Bisnis.com, JAKARTA — Otoritas Jasa Keuangan (OJK) sedang menggodok aturan mengenai transparansi suku bunga kredit perbankan. Berdasarkan draf yang sudah dipublikasikan, terdapat ketentuan bank mesti menyampaikan laporan publikasi suku bunga kredit di media sosial resminya.
Kepala Eksekutif Pengawas Perbankan OJK Dian Ediana Rae mengatakan aturan transparansi suku bunga bank itu memang belum terbit.
"Tapi drafnya sudah ada. Ini terkait masalah transparansi, bagaimana bank menetapkan komponen-komponen bunga," ujar Dian pada Selasa (14/11/2023) di Jakarta.
Ia mengatakan bahwa dalam aturan baru itu tidak ada batas atas dan batas bawah suku bunga kredit bank. "Akan tetapi yang terpenting masyarakat itu harus tahu. Jadi ada perlindungan konsumen atas persaingan antar bank satu sama lain dalam menawarkan bunga. Secara perhitungannya itu yang akan kita atur," tutur Dian.
Ia memastikan bahwa aturan itu tidak lama lagi terbit. "Tidak lama lagi, mungkin beberapa bulan lagi," ujar Dian.
Mengacu draf yang telah dipublikasikan di situs resmi OJK, terdapat berbagai ketentuan dalam regulasi baru itu. Bank umum konvensional (BUK) misalnya wajib menyusun, mengumumkan, dan menyampaikan laporan publikasi suku bunga dasar kredit (SBDK).
Baca Juga
Laporan publikasi SBDK BUK dirinci dalam komponen informasi yang di antaranya harga pokok dasar kredit atau biaya dana (cost of fund), biaya overhead, margin keuntungan, hingga rata-rata suku bunga kredit realisasi.
Perhitungan SBDK hanya berlaku untuk kredit yang diberikan dalam mata uang rupiah. Sementara laporan publikasi SBDK itu disajikan per jenis kredit, seperti kredit korporasi, kredit ritel, hingga kredit pemilikan rumah (KPR).
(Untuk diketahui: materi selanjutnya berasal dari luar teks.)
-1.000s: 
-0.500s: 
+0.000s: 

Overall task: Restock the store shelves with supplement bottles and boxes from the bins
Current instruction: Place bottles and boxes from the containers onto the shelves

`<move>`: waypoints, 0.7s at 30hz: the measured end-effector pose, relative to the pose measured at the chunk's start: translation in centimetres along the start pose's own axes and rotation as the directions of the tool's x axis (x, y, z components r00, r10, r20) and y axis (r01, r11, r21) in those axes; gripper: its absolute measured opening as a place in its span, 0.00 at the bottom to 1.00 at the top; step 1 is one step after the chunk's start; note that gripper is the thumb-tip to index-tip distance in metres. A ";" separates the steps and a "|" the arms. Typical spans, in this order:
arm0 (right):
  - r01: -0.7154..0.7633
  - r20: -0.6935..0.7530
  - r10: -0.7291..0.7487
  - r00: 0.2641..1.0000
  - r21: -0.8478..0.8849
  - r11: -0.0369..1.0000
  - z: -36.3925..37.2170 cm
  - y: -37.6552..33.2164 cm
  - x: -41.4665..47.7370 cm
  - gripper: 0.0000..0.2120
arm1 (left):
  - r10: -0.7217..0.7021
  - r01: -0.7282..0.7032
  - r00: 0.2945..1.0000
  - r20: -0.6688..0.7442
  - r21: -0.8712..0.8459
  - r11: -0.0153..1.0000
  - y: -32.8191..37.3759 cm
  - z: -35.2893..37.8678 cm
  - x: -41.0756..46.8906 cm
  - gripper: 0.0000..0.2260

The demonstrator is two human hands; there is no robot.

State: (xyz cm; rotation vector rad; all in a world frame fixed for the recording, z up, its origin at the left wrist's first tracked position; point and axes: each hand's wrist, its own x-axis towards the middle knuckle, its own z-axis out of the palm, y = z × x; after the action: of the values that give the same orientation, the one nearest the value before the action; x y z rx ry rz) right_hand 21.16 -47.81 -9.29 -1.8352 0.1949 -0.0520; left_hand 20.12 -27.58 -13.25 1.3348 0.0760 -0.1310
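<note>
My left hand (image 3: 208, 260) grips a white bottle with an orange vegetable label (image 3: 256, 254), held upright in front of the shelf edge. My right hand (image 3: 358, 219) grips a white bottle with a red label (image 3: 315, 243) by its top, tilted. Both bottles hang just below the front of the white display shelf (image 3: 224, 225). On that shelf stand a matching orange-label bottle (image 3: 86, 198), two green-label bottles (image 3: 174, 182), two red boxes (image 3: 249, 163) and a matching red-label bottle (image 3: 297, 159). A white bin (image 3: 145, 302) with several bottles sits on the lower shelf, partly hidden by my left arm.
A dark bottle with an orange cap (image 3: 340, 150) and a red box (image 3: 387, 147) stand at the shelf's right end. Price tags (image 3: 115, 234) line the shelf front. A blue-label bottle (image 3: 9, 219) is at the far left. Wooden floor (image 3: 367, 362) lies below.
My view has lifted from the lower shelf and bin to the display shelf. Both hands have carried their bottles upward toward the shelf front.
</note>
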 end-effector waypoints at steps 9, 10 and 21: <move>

Kemudian, terdapat ketentuan bahwa BUK wajib mengumumkan laporan publikasi SBDK terkini pada situs web, setiap kantor bank, dan pada kanal digital, yang ditempatkan pada lokasi yang mudah diliat oleh nasabah. Selain itu menyampaikan laporan publikasi SBDK kepada OJK melalui sistem pelaporan OJK.
Pengumuman yang dilakukan oleh bank pada kanal digital, di antaranya di media sosial resmi serta layanan perbankan digital sesuai dengan ketentuan OJK.
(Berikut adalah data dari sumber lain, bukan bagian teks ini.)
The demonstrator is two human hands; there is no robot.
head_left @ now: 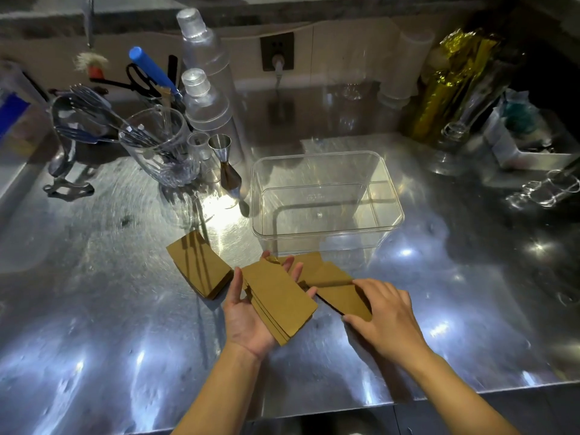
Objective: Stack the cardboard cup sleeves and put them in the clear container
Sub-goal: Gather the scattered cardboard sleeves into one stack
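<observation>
My left hand (248, 318) lies palm up and holds a small stack of flat brown cardboard cup sleeves (279, 299). My right hand (383, 318) rests palm down with its fingers pinching the near edge of another flat sleeve (342, 298) on the steel counter. Further loose sleeves (317, 268) lie behind it, partly covered. A separate neat pile of sleeves (199, 265) sits to the left of my left hand. The clear container (323, 199), rectangular and holding nothing, stands just beyond the sleeves.
A glass jar of utensils (160, 149), a metal jigger (224, 161) and clear plastic shakers (204, 98) stand at the back left. Gold foil bags (448, 86) and glassware (546, 189) crowd the right. The counter's front edge (314, 412) runs close below my forearms.
</observation>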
Dalam draf regulasi itu, OJK juga dapat meminta bank untuk menyesuaikan batas waktu pelaporan, menyesuaikan periode suku bunga kredit dan SBDK, menyesuaikan ruang lingkup suku bunga kredit dan SBDK, serta menyesuaikan besaran suku bunga kredit dan SBDK berdasarkan pertimbangan tertentu. Di antara contoh pertimbangan tertentu adalah kebutuhan capping/ceiling dikarenakan kondisi perekonomian yang dihadapi di Indonesia.
OJK sendiri menerbitkan aturan tersebut di tengah upaya mengendalikan margin bunga bersih (net interest margin/NIM) perbankan Indonesia yang dinilai tinggi. "Kebijakan ini diharapkan dapat berkontribusi dalam mengendalikan NIM perbankan saat ini," ujar Dian.
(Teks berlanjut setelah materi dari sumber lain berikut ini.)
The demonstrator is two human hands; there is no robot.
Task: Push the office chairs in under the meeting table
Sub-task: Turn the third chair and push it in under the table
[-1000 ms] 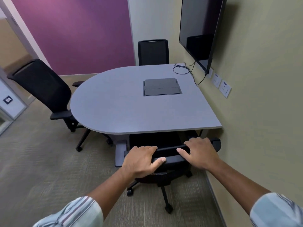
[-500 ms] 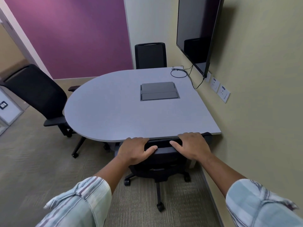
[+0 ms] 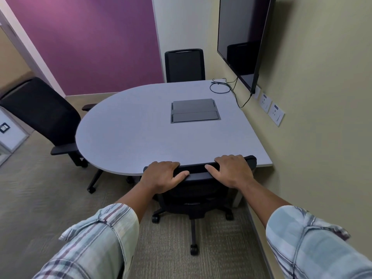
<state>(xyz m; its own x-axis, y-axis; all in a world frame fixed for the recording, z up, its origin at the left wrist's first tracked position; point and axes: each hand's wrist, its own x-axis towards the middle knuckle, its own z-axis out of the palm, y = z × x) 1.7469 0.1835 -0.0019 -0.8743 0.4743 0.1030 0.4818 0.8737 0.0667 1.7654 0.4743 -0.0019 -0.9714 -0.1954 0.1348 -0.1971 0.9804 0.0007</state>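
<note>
A grey meeting table (image 3: 130, 133) with a rounded left end stands against the right wall. Directly in front of me a black office chair (image 3: 198, 200) sits with its backrest top touching the table's near edge; its seat is hidden under the tabletop. My left hand (image 3: 163, 176) and my right hand (image 3: 231, 170) both grip the top of that backrest. A second black chair (image 3: 43, 115) stands angled at the table's left, its seat outside the table edge. A third black chair (image 3: 184, 65) is tucked in at the far end.
A wall screen (image 3: 243, 39) hangs on the right wall above a looped cable (image 3: 220, 87) and wall sockets (image 3: 271, 109). A closed cable box lid (image 3: 194, 110) sits in the tabletop. Carpet stretches to the left toward a doorway (image 3: 8, 127).
The near chair has rolled forward under the table with both hands on its backrest; its armrests and seat have gone out of sight. I have stepped closer.
</note>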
Sebelumnya, kabar soal margin bunga perbankan di Indonesia yang tinggi ini memang telah tersiar dan sampai ke telinga Presiden Joko Widodo (Jokowi). "Tinggi banget, ini mungkin tertinggi di dunia," ujar Jokowi saat menyampaikan pidato pembukanya dalam acara PTIJK 2023, awal tahun ini (6/2/2023).
OJK sendiri mencatat NIM bank per September 2023 sebesar 4,85%. NIM perbankan di Indonesia memang tergolong tinggi dibandingkan negara lainnya. Melansir data The Global Economy, sepanjang tahun 2021 posisi NIM perbankan RI berada di urutan ke-31 tertinggi secara global.
Di wilayah se-Asia Tenggara, posisi NIM perbankan RI duduk di urutan ke-dua atau mengekor di belakang Kamboja dengan margin bunga bersih pada 2021 sebesar 5,35% atau selisih 29 basis poin (bps).